TASK DIRECTIONS »
In the records below, find the line with "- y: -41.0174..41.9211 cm" and the line with "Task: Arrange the". Print both exactly, along with every line between them, and no other line.
- - - -
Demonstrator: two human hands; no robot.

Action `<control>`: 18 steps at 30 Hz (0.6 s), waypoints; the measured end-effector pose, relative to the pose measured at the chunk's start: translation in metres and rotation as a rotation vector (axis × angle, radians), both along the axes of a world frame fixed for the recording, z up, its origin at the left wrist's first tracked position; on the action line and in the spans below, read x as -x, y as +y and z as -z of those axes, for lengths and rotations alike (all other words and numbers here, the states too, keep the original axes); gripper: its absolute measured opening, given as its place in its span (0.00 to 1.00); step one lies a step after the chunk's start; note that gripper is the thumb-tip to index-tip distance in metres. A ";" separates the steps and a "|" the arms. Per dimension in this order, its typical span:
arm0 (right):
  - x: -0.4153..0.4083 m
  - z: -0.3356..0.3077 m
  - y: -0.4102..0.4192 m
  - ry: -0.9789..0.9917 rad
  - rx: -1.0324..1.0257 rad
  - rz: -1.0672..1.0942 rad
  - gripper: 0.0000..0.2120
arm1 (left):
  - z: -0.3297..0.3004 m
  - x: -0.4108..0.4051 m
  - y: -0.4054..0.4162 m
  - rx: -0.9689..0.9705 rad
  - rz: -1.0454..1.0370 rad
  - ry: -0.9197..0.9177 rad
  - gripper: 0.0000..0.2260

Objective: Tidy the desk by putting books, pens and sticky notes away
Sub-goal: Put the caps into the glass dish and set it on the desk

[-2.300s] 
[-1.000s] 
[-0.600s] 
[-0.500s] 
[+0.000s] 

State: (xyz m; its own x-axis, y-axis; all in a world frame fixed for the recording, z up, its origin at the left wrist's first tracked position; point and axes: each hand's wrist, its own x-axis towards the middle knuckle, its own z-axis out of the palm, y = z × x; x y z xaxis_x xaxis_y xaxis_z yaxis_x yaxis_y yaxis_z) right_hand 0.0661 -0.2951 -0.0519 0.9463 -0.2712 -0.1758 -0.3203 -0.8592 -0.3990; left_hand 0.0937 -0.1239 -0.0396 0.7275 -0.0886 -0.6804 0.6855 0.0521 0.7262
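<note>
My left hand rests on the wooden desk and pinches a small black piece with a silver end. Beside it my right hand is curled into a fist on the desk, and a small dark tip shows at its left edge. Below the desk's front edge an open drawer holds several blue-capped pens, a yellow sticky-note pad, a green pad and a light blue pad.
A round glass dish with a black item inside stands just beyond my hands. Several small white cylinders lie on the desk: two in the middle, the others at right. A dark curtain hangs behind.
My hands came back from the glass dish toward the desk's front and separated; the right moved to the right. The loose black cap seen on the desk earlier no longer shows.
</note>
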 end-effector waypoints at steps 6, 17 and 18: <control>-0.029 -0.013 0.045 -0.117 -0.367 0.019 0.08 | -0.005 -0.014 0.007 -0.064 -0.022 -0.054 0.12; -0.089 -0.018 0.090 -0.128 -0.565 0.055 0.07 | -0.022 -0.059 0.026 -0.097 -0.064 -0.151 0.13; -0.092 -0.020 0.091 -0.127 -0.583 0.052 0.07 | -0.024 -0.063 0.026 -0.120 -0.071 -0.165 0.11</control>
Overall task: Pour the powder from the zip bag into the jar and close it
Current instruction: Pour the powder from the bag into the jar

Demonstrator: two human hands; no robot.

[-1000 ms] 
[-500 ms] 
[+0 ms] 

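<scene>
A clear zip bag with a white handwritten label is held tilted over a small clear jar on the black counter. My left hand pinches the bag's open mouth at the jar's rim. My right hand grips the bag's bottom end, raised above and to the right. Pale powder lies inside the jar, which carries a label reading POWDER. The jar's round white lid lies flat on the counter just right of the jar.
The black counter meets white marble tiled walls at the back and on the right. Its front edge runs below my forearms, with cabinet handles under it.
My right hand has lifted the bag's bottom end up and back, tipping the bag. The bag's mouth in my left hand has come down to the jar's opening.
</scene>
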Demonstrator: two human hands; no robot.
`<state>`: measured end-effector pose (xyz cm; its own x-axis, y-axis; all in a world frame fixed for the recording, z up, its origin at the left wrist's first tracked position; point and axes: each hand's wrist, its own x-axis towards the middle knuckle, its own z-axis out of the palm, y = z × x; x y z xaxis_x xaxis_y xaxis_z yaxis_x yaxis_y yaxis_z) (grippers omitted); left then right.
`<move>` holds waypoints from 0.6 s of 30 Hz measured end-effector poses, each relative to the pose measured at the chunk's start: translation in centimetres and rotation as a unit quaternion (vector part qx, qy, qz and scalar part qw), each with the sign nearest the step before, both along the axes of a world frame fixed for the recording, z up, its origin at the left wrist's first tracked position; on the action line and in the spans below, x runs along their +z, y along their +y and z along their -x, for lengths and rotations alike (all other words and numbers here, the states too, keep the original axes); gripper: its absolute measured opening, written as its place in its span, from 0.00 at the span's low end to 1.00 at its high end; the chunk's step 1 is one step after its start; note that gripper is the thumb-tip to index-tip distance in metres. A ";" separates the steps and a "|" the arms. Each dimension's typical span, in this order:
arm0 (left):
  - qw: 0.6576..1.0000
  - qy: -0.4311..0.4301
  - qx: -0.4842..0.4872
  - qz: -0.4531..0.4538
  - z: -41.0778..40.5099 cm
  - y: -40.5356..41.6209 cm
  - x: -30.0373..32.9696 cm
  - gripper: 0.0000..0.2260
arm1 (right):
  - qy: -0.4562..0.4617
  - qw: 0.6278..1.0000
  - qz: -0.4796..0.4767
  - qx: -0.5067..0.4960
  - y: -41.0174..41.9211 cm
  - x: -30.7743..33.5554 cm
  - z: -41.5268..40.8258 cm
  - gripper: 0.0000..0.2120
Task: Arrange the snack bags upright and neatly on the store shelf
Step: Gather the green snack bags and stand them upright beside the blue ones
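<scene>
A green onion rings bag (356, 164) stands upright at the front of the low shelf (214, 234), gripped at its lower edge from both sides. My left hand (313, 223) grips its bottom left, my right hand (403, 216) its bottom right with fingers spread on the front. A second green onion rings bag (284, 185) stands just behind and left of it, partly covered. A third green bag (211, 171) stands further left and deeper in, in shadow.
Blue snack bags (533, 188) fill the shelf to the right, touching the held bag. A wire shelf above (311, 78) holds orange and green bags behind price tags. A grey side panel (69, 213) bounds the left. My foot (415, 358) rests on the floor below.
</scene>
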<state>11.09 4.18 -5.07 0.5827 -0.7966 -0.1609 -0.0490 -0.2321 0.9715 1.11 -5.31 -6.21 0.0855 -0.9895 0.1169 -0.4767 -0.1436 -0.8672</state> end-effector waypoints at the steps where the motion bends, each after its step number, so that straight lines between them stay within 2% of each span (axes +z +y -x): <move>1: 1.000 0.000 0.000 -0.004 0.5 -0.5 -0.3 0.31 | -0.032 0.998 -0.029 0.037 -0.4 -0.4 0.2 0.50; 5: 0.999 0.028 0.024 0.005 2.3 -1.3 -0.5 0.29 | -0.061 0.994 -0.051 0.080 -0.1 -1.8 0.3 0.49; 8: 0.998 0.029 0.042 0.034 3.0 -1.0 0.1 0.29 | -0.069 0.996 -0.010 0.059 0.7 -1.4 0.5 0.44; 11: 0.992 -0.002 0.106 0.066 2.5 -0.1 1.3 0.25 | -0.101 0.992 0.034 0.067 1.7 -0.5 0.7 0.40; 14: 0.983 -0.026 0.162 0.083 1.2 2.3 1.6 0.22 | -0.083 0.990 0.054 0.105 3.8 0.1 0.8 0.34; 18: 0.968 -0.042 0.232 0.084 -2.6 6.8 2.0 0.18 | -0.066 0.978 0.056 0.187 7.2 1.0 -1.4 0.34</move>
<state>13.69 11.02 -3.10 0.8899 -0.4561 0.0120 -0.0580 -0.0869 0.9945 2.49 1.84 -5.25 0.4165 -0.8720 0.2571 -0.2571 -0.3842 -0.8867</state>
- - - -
TASK RESPONSE »
  - y: -41.0174..41.9211 cm
  - x: -30.7743..33.5554 cm
  - z: -41.5268..40.8258 cm
  - gripper: 0.0000..0.2120
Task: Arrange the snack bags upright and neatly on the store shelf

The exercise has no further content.